*** Supplied data ***
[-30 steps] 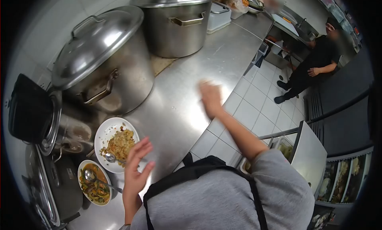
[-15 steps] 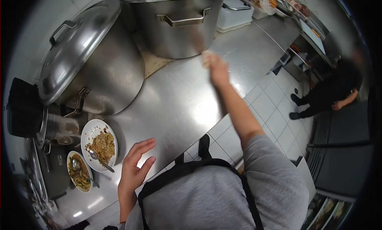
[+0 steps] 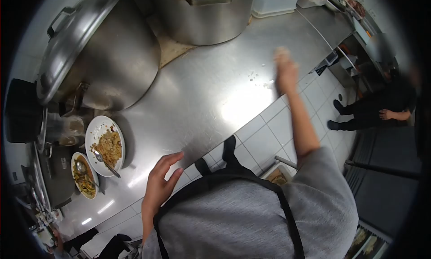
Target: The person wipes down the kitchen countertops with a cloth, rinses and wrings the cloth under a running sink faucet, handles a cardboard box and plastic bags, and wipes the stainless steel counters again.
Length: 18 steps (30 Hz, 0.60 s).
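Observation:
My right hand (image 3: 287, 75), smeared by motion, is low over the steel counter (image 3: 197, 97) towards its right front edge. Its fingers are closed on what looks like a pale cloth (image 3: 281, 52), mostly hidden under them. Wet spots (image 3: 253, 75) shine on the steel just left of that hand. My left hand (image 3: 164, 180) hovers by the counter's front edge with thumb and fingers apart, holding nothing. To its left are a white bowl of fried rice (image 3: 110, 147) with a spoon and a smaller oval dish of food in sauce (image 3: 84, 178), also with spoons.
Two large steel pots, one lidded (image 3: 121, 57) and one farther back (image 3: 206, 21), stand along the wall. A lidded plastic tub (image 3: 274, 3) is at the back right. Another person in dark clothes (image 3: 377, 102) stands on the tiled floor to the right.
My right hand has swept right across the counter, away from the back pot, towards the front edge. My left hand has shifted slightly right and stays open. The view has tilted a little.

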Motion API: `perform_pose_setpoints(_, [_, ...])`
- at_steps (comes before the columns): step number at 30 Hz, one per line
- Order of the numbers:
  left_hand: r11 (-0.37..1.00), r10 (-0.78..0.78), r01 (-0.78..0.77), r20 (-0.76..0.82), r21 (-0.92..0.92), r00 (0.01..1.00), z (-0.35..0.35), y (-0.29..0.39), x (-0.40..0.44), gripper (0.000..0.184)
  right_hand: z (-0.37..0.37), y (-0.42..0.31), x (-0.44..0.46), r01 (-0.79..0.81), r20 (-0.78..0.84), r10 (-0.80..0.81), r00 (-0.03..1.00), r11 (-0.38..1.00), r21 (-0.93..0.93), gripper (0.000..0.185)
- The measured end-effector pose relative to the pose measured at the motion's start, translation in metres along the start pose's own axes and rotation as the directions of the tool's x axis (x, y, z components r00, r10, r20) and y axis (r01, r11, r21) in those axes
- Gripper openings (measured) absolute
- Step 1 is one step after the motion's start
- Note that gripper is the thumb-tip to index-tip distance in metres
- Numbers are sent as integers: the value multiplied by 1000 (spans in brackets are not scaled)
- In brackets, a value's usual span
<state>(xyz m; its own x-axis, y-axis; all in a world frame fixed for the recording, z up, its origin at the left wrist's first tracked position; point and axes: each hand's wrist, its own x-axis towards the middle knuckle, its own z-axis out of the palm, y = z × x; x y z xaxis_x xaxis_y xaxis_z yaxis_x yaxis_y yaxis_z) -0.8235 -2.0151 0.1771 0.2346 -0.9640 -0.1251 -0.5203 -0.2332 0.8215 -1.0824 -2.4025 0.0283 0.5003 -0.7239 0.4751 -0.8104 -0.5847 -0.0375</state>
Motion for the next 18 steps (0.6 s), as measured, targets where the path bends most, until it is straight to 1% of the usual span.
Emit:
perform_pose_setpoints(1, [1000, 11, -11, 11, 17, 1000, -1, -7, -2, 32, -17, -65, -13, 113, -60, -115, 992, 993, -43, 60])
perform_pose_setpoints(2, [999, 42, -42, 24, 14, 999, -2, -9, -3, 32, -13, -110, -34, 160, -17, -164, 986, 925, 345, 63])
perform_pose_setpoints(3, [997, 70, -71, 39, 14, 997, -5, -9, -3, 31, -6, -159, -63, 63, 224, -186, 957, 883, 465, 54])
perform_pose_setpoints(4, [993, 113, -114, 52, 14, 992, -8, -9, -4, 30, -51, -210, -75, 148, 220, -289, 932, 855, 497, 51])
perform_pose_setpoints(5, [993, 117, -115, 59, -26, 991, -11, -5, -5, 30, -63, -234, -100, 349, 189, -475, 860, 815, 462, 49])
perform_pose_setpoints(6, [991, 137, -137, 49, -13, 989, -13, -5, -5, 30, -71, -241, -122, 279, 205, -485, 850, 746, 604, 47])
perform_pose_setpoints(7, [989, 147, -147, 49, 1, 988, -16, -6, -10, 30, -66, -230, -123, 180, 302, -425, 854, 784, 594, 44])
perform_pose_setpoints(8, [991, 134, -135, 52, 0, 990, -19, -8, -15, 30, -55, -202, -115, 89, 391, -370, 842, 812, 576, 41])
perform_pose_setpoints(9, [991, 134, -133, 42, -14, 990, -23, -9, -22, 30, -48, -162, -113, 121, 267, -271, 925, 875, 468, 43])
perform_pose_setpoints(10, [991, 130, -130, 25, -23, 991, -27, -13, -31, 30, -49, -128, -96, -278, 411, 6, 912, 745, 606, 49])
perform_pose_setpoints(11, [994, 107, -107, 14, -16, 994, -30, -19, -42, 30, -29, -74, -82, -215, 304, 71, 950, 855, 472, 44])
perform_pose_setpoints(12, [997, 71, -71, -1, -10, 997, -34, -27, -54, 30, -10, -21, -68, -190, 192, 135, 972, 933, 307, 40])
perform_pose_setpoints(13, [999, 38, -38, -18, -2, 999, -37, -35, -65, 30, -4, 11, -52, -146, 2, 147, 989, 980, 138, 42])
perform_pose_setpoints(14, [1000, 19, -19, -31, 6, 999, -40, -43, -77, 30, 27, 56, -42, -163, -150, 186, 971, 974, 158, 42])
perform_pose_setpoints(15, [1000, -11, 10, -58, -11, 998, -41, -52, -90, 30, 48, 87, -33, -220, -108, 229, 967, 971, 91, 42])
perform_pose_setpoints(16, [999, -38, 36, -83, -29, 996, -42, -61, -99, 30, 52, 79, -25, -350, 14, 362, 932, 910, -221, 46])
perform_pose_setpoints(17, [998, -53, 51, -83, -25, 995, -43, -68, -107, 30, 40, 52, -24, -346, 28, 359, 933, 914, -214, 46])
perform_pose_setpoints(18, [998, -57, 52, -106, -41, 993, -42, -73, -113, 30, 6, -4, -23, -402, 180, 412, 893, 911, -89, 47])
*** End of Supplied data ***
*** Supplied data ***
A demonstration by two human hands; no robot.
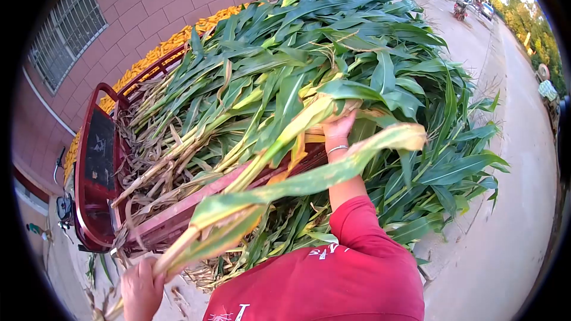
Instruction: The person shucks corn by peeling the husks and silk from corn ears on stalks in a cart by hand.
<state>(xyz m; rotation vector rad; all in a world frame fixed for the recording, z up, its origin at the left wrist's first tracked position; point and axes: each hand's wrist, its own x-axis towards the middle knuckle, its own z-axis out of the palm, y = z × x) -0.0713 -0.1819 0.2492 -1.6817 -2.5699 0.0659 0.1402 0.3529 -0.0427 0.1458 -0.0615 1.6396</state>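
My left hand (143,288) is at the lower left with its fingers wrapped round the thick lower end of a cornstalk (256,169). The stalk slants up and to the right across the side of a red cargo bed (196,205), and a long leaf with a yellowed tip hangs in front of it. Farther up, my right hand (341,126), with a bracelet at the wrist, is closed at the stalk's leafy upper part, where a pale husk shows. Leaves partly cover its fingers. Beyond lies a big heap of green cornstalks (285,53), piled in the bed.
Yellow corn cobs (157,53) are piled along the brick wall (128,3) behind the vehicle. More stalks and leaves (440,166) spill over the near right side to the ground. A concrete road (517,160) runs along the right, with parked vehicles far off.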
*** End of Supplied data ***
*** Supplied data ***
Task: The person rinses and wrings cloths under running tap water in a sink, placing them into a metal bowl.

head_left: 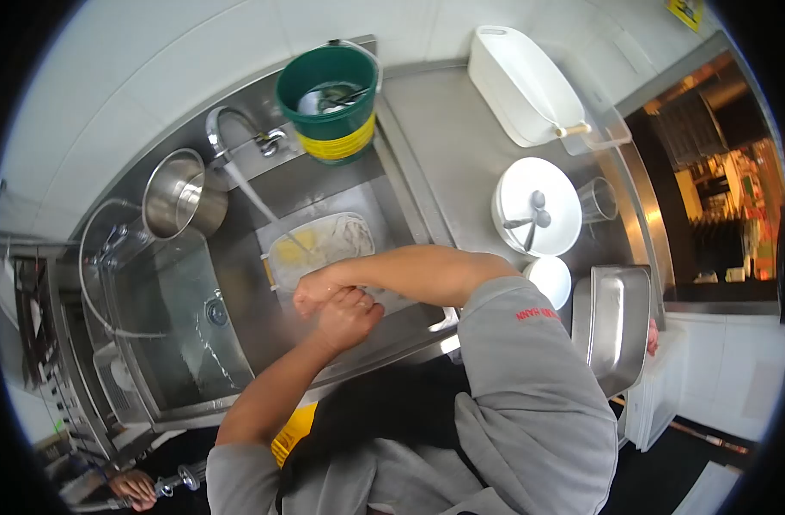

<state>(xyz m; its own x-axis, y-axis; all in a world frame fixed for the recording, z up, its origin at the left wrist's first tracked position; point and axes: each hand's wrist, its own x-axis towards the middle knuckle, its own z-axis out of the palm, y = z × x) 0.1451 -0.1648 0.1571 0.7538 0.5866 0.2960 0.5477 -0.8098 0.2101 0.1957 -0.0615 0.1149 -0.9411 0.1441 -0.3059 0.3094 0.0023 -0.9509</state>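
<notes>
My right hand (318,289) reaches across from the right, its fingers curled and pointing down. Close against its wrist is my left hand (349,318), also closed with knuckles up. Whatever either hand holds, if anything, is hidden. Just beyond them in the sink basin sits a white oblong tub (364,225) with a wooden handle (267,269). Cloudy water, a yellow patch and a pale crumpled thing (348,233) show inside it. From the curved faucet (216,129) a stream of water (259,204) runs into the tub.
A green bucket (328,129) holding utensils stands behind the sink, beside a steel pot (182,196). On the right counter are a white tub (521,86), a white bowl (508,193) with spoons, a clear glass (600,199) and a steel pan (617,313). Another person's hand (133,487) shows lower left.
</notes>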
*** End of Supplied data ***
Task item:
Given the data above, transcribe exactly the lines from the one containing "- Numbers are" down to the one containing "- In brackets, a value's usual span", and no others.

Exercise response:
- Numbers are sent as integers: the value multiplied by 1000 (spans in brackets are not scaled)
- In brackets, a value's usual span

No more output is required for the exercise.